WORK REQUEST - Starting at the first line of the listing below and ending at the line with "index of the", copy each line exactly.

DATA SUPPLIED -
━━━
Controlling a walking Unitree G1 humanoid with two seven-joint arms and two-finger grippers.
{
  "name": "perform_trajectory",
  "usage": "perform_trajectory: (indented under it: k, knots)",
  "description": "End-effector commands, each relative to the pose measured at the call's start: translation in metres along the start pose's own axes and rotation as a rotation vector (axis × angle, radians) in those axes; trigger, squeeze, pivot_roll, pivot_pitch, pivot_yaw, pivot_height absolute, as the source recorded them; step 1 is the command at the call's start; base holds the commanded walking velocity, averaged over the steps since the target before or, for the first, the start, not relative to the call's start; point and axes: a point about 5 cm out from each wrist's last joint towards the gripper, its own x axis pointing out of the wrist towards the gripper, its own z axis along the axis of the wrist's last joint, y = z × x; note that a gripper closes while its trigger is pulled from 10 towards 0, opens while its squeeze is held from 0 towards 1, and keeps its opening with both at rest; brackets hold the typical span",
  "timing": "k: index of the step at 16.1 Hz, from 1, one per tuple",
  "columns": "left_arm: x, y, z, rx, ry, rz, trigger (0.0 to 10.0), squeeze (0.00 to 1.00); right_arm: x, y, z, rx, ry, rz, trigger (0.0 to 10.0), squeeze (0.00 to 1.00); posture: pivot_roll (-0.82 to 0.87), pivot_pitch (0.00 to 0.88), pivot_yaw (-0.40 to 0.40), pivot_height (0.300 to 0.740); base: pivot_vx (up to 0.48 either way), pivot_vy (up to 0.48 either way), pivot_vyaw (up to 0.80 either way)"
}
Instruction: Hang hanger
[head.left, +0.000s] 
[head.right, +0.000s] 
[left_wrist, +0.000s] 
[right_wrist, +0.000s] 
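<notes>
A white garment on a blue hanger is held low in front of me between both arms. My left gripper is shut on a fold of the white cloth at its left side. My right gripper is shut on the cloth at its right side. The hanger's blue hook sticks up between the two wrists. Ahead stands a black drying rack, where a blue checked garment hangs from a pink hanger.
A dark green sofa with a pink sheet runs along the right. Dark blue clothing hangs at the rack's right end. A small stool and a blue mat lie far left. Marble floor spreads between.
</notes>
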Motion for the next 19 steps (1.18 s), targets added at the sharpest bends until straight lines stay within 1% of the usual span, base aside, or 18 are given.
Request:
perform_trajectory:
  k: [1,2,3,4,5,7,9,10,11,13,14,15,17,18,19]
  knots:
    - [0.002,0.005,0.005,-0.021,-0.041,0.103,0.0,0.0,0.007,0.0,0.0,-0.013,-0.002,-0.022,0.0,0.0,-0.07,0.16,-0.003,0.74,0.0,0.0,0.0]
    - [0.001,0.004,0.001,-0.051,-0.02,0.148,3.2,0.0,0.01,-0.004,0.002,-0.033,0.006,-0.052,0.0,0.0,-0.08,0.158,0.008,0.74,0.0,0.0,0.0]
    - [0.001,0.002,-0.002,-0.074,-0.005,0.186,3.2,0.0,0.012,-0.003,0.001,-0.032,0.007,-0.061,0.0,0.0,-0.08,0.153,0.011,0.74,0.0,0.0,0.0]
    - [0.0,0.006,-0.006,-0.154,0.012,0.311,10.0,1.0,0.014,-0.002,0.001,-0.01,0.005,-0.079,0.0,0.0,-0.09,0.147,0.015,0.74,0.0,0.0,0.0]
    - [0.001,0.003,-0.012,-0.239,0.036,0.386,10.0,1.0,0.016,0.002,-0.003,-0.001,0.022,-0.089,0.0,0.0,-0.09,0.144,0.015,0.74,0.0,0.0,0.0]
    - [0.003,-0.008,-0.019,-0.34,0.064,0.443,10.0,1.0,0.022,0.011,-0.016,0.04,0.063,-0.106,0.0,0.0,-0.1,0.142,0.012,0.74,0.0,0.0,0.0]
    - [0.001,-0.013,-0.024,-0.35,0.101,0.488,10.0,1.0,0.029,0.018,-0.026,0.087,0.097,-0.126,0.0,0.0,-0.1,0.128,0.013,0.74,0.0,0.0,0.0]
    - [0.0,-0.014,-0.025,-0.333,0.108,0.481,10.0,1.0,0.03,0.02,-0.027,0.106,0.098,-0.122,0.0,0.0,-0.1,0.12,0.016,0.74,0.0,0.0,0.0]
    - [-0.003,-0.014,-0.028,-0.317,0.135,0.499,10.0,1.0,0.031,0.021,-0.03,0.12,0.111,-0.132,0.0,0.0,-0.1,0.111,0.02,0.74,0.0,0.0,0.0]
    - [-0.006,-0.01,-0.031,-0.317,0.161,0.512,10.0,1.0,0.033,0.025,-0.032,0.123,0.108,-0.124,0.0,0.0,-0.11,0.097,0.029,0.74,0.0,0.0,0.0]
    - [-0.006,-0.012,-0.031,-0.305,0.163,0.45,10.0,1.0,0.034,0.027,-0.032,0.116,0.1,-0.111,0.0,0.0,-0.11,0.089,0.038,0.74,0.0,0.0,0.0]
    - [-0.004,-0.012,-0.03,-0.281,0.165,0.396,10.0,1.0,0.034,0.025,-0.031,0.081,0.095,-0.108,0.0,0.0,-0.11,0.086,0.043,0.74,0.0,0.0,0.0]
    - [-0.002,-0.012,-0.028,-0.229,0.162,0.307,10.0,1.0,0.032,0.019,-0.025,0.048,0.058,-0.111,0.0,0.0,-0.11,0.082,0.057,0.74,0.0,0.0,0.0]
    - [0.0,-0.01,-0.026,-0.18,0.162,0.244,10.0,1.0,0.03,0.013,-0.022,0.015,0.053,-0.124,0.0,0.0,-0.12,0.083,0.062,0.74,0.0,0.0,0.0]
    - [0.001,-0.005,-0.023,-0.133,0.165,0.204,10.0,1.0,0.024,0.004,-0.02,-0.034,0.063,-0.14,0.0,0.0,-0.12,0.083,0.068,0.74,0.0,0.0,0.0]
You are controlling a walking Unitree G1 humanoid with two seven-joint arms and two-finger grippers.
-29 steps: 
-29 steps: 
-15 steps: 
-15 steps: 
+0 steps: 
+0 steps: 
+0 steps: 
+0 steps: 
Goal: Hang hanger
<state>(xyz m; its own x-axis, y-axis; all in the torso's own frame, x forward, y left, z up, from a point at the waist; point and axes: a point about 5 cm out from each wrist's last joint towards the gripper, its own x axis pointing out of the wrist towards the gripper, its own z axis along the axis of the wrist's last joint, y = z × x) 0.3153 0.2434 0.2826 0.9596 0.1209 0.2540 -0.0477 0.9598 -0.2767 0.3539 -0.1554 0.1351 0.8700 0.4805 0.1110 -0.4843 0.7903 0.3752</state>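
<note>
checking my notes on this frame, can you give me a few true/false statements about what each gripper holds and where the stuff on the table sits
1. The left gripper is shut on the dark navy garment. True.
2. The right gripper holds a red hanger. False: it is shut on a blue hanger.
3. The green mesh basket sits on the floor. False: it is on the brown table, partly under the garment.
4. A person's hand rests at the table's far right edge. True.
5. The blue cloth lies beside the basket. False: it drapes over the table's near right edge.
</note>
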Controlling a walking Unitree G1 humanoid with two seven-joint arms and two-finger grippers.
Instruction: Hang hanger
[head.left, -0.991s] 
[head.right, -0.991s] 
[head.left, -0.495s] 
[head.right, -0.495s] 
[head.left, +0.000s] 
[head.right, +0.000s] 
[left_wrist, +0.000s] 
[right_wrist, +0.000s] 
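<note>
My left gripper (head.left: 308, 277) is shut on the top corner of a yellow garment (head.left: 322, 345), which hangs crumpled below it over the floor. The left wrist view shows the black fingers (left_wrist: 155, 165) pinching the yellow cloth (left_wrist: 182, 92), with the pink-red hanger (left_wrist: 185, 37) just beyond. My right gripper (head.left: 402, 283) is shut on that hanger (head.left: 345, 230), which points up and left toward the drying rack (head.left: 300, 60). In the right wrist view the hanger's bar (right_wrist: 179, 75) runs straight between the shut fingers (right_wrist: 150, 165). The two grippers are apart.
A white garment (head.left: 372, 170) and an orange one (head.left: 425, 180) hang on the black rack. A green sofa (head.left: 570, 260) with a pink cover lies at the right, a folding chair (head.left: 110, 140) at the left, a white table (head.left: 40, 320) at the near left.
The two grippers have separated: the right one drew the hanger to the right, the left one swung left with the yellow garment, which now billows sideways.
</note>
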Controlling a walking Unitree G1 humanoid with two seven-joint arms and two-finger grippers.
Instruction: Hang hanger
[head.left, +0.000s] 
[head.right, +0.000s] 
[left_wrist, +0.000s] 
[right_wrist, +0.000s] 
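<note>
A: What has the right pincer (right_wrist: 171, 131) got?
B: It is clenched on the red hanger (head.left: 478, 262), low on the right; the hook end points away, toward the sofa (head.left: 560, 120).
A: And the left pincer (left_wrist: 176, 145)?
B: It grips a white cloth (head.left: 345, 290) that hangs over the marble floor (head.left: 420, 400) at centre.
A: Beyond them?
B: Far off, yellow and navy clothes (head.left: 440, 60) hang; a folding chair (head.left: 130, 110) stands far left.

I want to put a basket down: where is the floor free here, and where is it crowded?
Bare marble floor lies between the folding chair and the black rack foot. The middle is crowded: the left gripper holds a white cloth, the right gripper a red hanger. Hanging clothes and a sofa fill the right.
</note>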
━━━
EXPECTED OUTPUT -
Controlling a walking Unitree G1 humanoid with two seven-joint arms and two-finger grippers.
{
  "name": "perform_trajectory",
  "usage": "perform_trajectory: (indented under it: k, knots)",
  "description": "End-effector commands, each relative to the pose measured at the call's start: translation in metres along the start pose's own axes and rotation as a rotation vector (axis × angle, radians) in those axes; trigger, squeeze, pivot_roll, pivot_pitch, pivot_yaw, pivot_height absolute, as the source recorded them; step 1 is the command at the call's start; base holds the commanded walking velocity, averaged over the steps since the target before or, for the first, the start, not relative to the call's start; point and axes: a point about 5 cm out from each wrist's last joint towards the gripper, its own x axis pointing out of the wrist towards the gripper, its own z axis along the axis of the wrist's last joint, y = z × x; note that a gripper closes while its trigger is pulled from 10 towards 0, opens while its squeeze is held from 0 towards 1, and keeps its opening with both at rest; brackets hold the typical span",
  "timing": "k: index of the step at 16.1 Hz, from 1, one per tuple",

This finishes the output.